YOUR GOAL -
Print out the full material below, exact in every line, with no images included.

RAW DATA below:

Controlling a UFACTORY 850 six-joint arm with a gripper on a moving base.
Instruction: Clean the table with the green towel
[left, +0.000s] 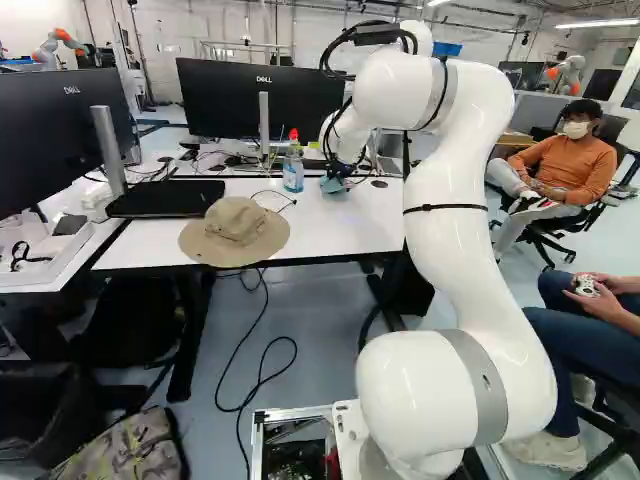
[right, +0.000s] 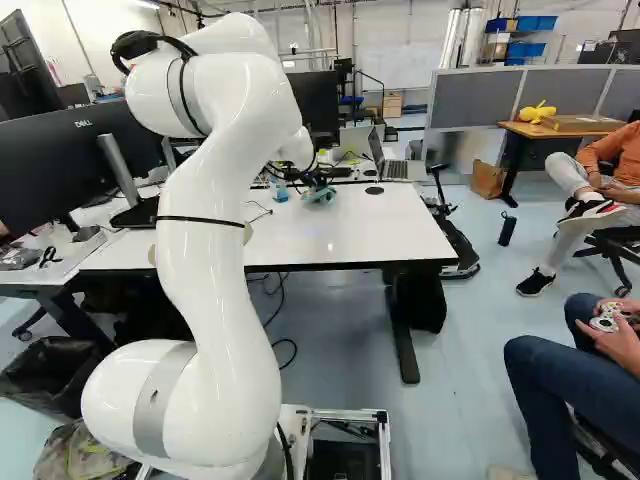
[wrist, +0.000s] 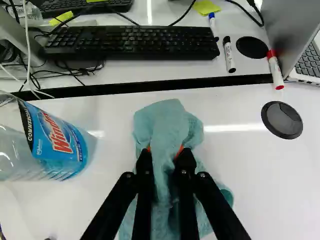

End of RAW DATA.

RESPONSE BOX -
Controlling a UFACTORY 850 six-joint arm with a gripper on a moving base.
Instruction: Clean the table with the green towel
[left, +0.000s] 
[right, +0.000s] 
[wrist, +0.000s] 

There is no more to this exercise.